Despite the excellent pathogenic growth inhibition and mycotoxin reduction exhibited by Trichoderma spp., B. adusta, and Tra. cubensis, certain tested antagonist candidates could also induce / stimulate mycotoxin production in the present work. The stimulation of mycotoxins following the co-cultivation with antagonist candidates, although undesirable, is a normal defence response exerted by the mycotoxigenic fungal species as a result of stress and competition for niche and/or nutrient. According to Künzler (2018), chemical defence, such as the production of chemical metabolites, is the main defence strategy of fungi. Therefore, it is assumed that the aflatoxin, OTA, and fumonisin stimulation upon competition with the antagonist candidates (B. adusta, Trichoderma spp., Tra. cubensis, S. commune) observed in the present work is the result of their defence mechanism.
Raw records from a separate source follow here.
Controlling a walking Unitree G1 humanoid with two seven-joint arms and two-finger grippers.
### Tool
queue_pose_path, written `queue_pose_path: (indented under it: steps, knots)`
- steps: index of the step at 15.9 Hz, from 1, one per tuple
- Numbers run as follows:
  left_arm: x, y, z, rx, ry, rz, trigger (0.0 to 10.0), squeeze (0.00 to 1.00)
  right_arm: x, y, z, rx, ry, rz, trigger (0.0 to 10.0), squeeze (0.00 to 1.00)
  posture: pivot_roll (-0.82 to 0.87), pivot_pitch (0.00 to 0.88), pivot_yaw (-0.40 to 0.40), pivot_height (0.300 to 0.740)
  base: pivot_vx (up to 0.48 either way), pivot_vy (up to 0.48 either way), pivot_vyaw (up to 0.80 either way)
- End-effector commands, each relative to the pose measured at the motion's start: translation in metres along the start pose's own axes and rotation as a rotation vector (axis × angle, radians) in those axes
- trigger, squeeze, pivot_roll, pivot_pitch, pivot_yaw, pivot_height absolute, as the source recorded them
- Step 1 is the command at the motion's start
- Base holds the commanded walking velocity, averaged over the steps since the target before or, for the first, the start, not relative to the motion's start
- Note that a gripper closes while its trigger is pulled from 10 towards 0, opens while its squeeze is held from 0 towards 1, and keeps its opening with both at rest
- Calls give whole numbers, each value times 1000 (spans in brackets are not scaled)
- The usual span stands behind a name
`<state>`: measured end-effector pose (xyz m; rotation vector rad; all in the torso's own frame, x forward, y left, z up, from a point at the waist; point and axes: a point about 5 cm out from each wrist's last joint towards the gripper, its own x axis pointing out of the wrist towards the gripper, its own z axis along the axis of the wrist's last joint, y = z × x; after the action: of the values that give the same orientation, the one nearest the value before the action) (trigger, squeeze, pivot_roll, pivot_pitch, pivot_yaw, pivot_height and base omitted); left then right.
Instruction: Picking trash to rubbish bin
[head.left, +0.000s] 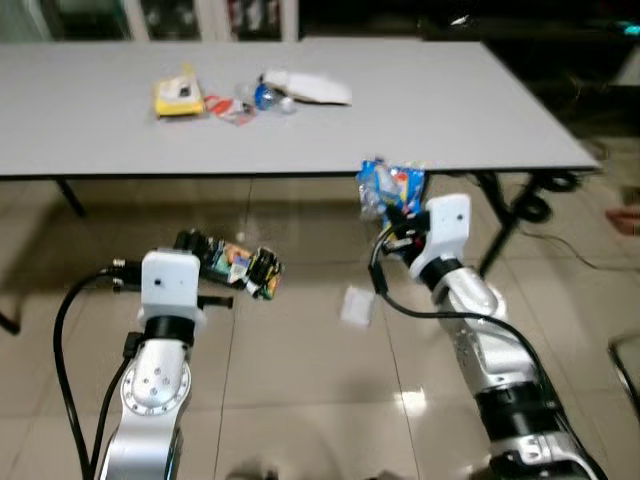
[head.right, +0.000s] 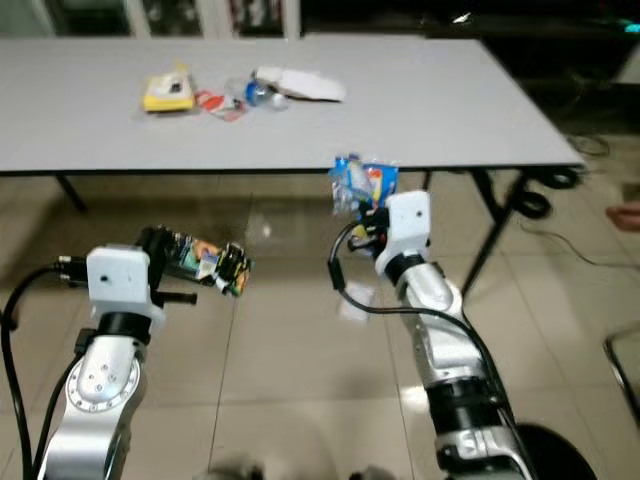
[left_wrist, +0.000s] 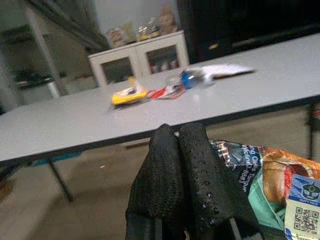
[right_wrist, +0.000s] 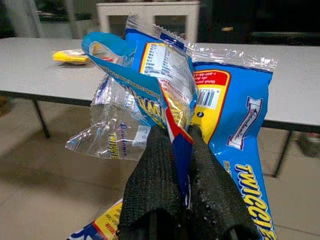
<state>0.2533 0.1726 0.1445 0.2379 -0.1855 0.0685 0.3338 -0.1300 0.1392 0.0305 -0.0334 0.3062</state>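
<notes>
The blue wrapper is pinched upright between the right gripper's fingers, just off the tabletop's near edge. The dark snack packet lies sideways, clamped in the left gripper. More trash sits near the tabletop's far edge; no bin can be made out, so both loads likely need carrying elsewhere.

Looks like an office or meeting room: long grey counter on black folding legs, glossy beige tiled floor, white glass-door cabinet with small figurines on top, and cables trailing past the far leg.
</notes>
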Motion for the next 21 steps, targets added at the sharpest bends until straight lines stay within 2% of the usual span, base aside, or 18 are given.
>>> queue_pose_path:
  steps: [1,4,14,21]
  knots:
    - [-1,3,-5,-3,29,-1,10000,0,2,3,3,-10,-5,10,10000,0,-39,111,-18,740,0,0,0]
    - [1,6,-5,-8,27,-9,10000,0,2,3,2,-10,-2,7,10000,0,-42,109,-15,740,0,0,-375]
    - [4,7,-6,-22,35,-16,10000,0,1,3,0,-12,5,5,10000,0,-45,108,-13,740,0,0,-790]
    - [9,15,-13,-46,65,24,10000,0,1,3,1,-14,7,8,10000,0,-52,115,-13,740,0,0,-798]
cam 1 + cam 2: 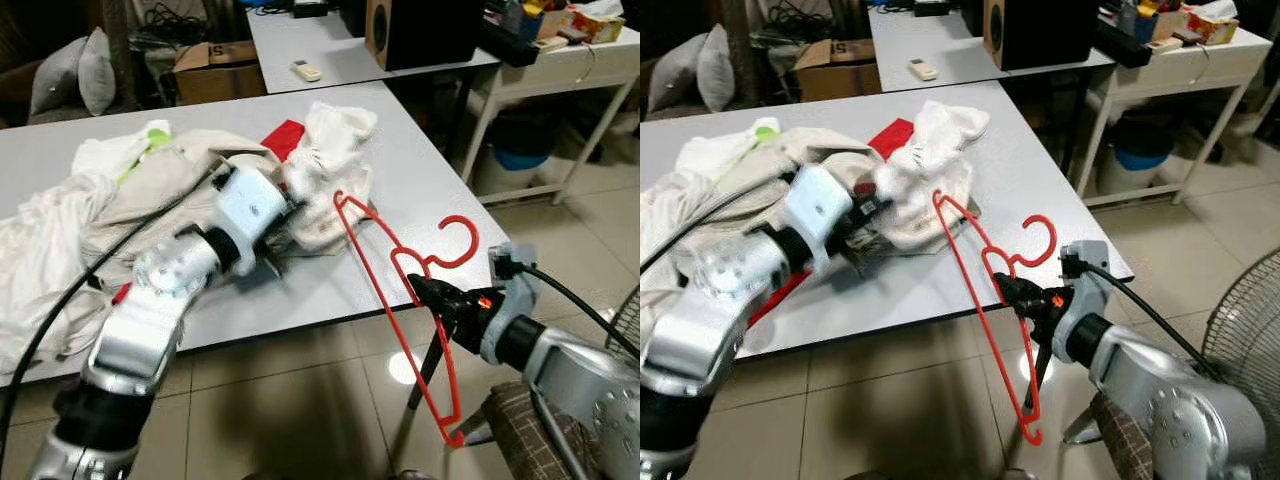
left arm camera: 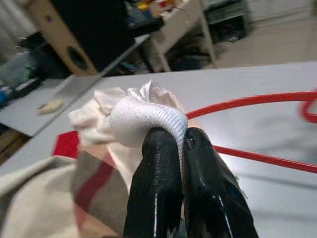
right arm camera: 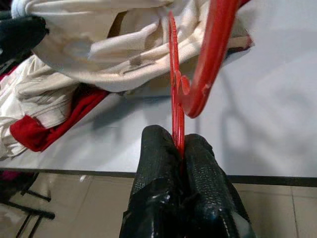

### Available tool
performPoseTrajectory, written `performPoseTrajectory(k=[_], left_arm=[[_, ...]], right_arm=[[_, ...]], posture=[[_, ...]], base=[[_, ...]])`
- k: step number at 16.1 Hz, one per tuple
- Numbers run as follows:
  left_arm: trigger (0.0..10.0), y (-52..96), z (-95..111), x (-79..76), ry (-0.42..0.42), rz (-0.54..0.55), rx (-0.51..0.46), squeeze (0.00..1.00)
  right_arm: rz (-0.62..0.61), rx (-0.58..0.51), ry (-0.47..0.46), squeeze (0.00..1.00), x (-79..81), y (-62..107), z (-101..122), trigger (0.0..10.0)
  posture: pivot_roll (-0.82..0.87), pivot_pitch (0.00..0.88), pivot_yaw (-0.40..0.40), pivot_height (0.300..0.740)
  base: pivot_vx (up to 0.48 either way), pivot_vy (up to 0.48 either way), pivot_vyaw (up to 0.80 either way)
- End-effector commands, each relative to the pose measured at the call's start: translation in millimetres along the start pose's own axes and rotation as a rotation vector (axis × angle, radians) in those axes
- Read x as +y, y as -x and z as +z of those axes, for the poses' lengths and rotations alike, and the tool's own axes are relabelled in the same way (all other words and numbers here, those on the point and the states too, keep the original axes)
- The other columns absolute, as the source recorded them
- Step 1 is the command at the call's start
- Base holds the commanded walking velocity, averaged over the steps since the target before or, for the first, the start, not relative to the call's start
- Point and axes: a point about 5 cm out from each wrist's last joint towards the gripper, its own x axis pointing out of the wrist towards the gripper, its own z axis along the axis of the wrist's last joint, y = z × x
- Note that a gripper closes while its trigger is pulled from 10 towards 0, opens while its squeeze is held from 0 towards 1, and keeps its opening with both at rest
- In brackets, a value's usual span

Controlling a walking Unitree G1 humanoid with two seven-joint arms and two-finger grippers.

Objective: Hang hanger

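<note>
Grey table [image 1: 420, 200], one red hanger [image 1: 385, 290] pinched by right pincer [image 1: 425, 290], left pincer [image 2: 181, 148] clamping one white garment [image 2: 143, 116]

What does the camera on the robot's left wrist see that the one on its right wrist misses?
Left wrist view alone: the left gripper shut on a fold of white ribbed cloth, with a black wooden speaker box and a small pale remote on a farther table.

Right wrist view alone: the right gripper clamping the thin red plastic hanger at its neck, plus the tiled floor below the table edge.

Both: the hanger, the heap of cream and red clothes and the grey tabletop.
</note>
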Motion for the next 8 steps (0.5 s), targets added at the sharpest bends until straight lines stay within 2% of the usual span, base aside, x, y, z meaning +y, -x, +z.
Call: performPoseTrajectory(k=[1, 2, 3, 6, 7, 8], left_arm=[[0.0, 2.9, 1.0, -8.2, -0.033, -0.069, 0.005, 0.0], [0.0, 5.0, -3.0, -15.4, -0.04, -0.127, 0.035, 0.0], [0.0, 5.8, -6.3, -17.1, -0.035, -0.122, 0.062, 0.0], [0.0, 5.1, -7.4, -8.0, -0.03, -0.03, 0.079, 0.0], [0.0, 3.8, -7.3, 1.8, -0.023, 0.042, 0.082, 0.0], [0.0, 3.0, -5.8, 2.0, -0.017, 0.034, 0.073, 0.0]], right_arm=[[-0.001, -0.013, -0.031, 0.0, -2.8, -3.1, 4.5, 10.0], [-0.022, -0.013, -0.043, 0.0, -7.3, -7.1, 6.5, 10.0], [-0.093, -0.012, -0.077, 0.0, -17.5, -13.2, 6.5, 10.0], [-0.135, -0.035, -0.146, 0.0, -21.6, -17.3, 8.7, 10.0], [-0.098, -0.072, -0.227, 0.0, -16.2, -18.7, 10.2, 10.0], [-0.079, -0.09, -0.271, 0.0, -14.5, -20.5, 10.6, 10.0]], posture=[[-0.02, 0.0, 0.038, 0.74], [-0.02, 0.0, 0.036, 0.74], [-0.02, 0.0, 0.032, 0.74], [-0.01, 0.0, 0.026, 0.74], [-0.01, 0.0, 0.028, 0.74], [-0.02, 0.0, 0.029, 0.74]], base=[[0.0, 0.0, 0.0], [0.0, 0.0, 0.0], [0.0, 0.0, 0.0], [0.0, 0.0, 0.0], [0.0, 0.0, 0.0], [0.0, 0.0, 0.0]])
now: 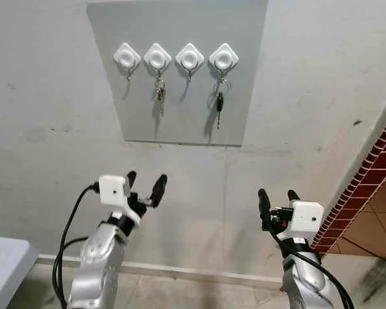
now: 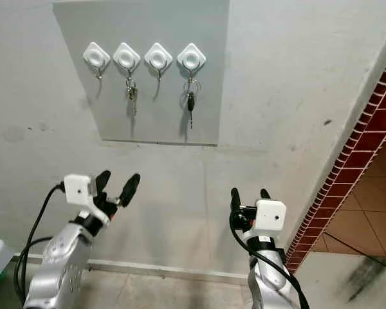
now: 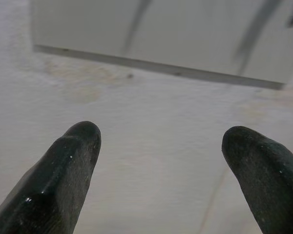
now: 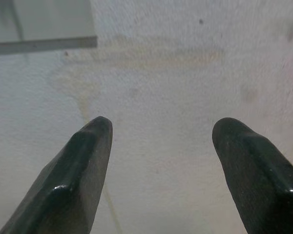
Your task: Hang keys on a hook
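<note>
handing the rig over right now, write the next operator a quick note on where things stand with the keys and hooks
Left gripper: open, holding nothing, raised toward the wall below the grey board.
Right gripper: open, holding nothing, raised at about the same height, further right.
Four white hooks sit in a row on the board. The first hook and third hook are bare. A silver key bunch hangs from the second hook; a black-headed key hangs on a ring from the fourth.
Done: both sets of keys are hanging from hooks.
Left: I see no loose keys, so probably nothing beyond lowering the arms.
</note>
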Robot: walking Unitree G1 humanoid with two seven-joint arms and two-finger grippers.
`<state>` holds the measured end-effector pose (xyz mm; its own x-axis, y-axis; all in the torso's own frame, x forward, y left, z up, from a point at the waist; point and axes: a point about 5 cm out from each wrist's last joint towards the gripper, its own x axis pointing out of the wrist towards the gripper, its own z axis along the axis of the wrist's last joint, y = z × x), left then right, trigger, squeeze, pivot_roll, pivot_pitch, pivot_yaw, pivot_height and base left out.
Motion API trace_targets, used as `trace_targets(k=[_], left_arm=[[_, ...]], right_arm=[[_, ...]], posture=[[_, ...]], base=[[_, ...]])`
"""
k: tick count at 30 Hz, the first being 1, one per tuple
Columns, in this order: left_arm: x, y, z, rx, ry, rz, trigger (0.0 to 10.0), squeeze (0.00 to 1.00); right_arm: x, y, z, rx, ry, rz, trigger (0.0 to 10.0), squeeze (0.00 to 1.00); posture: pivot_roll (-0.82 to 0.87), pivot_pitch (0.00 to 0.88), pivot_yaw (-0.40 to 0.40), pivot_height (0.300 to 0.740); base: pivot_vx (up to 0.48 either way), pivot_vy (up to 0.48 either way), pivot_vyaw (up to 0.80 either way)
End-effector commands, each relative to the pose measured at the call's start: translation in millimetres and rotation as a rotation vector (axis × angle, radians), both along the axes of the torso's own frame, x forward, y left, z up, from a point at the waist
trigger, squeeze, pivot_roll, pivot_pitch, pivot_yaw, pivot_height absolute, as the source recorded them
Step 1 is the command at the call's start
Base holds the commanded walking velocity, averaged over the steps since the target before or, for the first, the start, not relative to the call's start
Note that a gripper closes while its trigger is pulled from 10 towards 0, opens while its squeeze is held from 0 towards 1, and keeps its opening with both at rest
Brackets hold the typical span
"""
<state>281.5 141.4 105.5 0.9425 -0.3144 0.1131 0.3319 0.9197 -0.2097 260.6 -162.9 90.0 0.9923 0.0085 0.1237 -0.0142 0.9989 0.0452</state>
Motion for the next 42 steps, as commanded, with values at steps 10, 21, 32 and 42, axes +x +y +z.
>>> trace_targets(k=[10,21,32,42], left_arm=[[-16.9,1.3,-25,0.034,0.022,0.046,10.0,0.0],[-10.9,1.6,-9,0.011,-0.046,0.05,10.0,0.0],[-5.7,4.9,-4,0.03,-0.06,0.063,10.0,0.0],[-2.2,6.7,-3,0.025,-0.065,0.076,10.0,0.0]], right_arm=[[-9.9,-7.5,-9,-0.007,0.043,-0.003,10.0,0.0],[-10.8,-10.0,-7,-0.039,0.023,-0.01,10.0,0.0],[-9.3,-10.1,-7,-0.056,0.032,0.002,10.0,0.0],[-8.5,-11.2,-6,-0.064,0.033,0.017,10.0,0.0]], posture=[[0.0,0.0,0.018,0.74],[0.0,0.0,0.013,0.74],[0.0,0.0,0.006,0.74],[0.01,0.0,-0.007,0.74]], base=[[0.0,0.0,0.0],[0.0,0.0,0.19],[0.0,0.0,0.8],[0.0,0.0,0.8]])
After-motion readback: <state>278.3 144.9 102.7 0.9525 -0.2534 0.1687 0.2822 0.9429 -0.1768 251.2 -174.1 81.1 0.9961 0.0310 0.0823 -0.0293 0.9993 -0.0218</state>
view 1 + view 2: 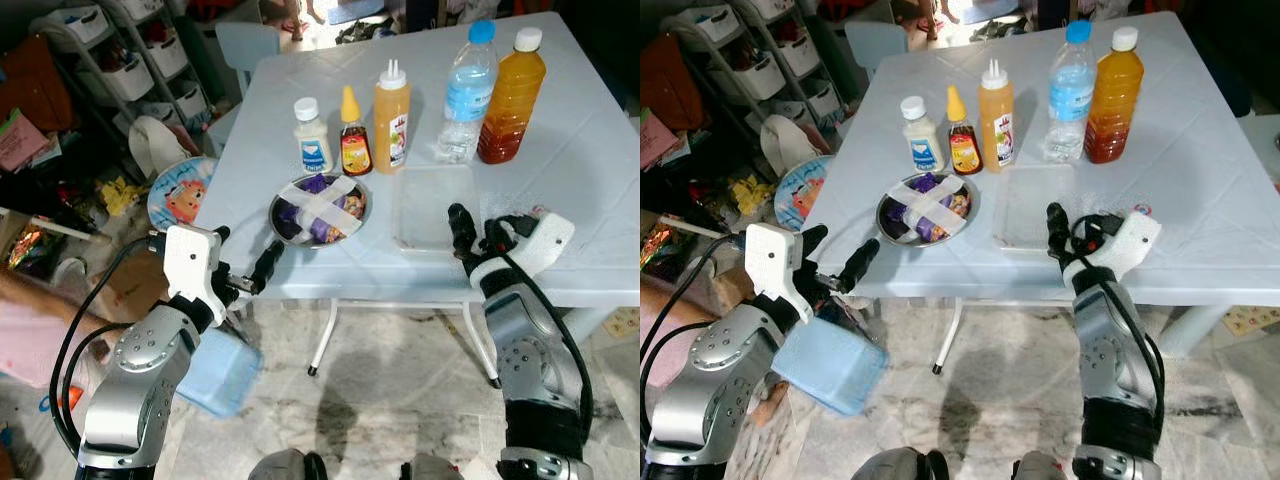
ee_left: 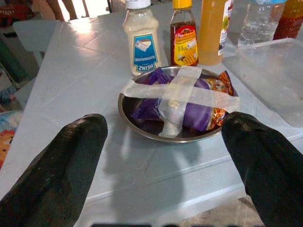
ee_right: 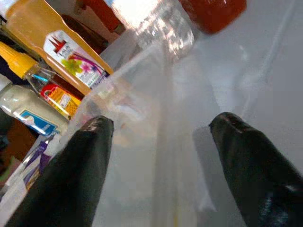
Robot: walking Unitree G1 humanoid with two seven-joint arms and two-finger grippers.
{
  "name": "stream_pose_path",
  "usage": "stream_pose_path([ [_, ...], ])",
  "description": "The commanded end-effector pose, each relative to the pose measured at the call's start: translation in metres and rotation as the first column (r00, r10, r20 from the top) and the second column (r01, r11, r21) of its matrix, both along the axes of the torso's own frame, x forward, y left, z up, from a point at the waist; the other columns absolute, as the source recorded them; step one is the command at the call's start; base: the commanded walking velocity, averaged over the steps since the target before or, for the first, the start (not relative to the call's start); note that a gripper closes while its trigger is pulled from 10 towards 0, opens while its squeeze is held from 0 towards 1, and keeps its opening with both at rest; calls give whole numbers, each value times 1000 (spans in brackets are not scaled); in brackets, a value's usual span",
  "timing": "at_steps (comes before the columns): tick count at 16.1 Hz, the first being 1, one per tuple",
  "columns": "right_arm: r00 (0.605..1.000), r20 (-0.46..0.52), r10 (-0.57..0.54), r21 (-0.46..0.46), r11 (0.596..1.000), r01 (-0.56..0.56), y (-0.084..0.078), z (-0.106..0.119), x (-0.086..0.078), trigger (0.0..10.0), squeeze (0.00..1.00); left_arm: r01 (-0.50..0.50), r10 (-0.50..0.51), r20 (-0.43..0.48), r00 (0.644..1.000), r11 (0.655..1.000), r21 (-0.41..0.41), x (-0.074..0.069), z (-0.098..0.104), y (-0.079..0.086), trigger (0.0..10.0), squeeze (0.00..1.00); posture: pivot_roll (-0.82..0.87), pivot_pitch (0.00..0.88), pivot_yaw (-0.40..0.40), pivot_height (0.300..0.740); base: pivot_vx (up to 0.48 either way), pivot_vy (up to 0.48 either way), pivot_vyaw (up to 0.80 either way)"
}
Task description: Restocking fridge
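We see a steel bowl w/ taped purple snack packs near the table front edge. Behind it: Heinz mayonnaise, honey bottle. Clear container sits beside. Left gripper fingers apart off the edge; right gripper fingers apart at the container.

Table: pale blue plastic table.
Far row, left to right: mayonnaise bottle, honey bottle, orange squeeze bottle, water bottle, amber juice bottle.
Near edge: taped steel bowl left, clear container right.
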State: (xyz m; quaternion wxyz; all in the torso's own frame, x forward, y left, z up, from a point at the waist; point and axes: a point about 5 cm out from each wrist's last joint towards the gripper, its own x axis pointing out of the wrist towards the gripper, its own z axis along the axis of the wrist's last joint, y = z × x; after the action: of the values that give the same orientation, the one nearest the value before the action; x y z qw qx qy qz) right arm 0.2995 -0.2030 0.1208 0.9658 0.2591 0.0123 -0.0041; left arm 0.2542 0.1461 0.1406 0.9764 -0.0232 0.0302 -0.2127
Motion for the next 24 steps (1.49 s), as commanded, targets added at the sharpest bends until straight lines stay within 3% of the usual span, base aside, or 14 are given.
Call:
stream_pose_path([
  [1, 999, 8, 39, 45, 998, -39, 6, 1, -1, 0, 0, -8, 8, 2, 1000, 1000, 21, -1, 2, 5, 10000, 0, 32, 85, 200, 740, 0, 0, 0],
  [10, 999, 26, 36, 195, 980, -41, 6, 3, 3, 0, 0, 3, -3, 10, 1000, 1000, 29, 1, 4, 4, 10000, 0, 35, 77, 205, 740, 0, 0, 0],
  [24, 999, 47, -25, 211, 977, 14, 0, 10, 3, 0, 0, 0, 0, 24, 1000, 1000, 21, 4, 3, -1, 10000, 0, 14, 69, 188, 740, 0, 0, 0],
])
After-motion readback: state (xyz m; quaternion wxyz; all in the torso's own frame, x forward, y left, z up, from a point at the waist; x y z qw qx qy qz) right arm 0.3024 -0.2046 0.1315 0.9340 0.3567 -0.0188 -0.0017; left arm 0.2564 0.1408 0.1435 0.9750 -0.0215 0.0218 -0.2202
The mechanisms upon which defence occurs might be explained by several hypotheses: (1) physical contact between the mycotoxigenic species and the antagonist (Schroeckh et al. 2009) (2) as a reaction to the mycoparasitic behaviour of antagonist (Pellan et al. 2021) and/or (3) the induction of transcription factor of genes in biosynthetic pathways of mycotoxins (Yin et al. 2012; Künzler 2018).

In conclusion, Trichoderma spp. exhibited high antagonistic activity against the growth of all the tested mycotoxigenic fungal strains in the present work. Besides, B. adusta and Tra. cubensis could also inhibit the mycotoxigenic fungal growth to a certain extent. High AFB1 reduction was shown by P. janthinellum, Tra. cubensis, and B. adusta. OTA was highly reduced by Tri. harzianum and Tri. asperellum. FB1 and FB2 produced by F. verticillioides was highly reduced by Tri. harzianum, Tri. asperelloides, and Tri. asperellum. FB1 and FB2 produced by F. proliferatum was highly reduced by Tri. harzianum and Tri. asperelloides. These antagonist candidates that exhibited excellent antagonism against fungal growth and mycotoxin production in vitro in the present work will be further tested in planta / in situ prior to their mass production and commercial application in maize agro-ecosystems.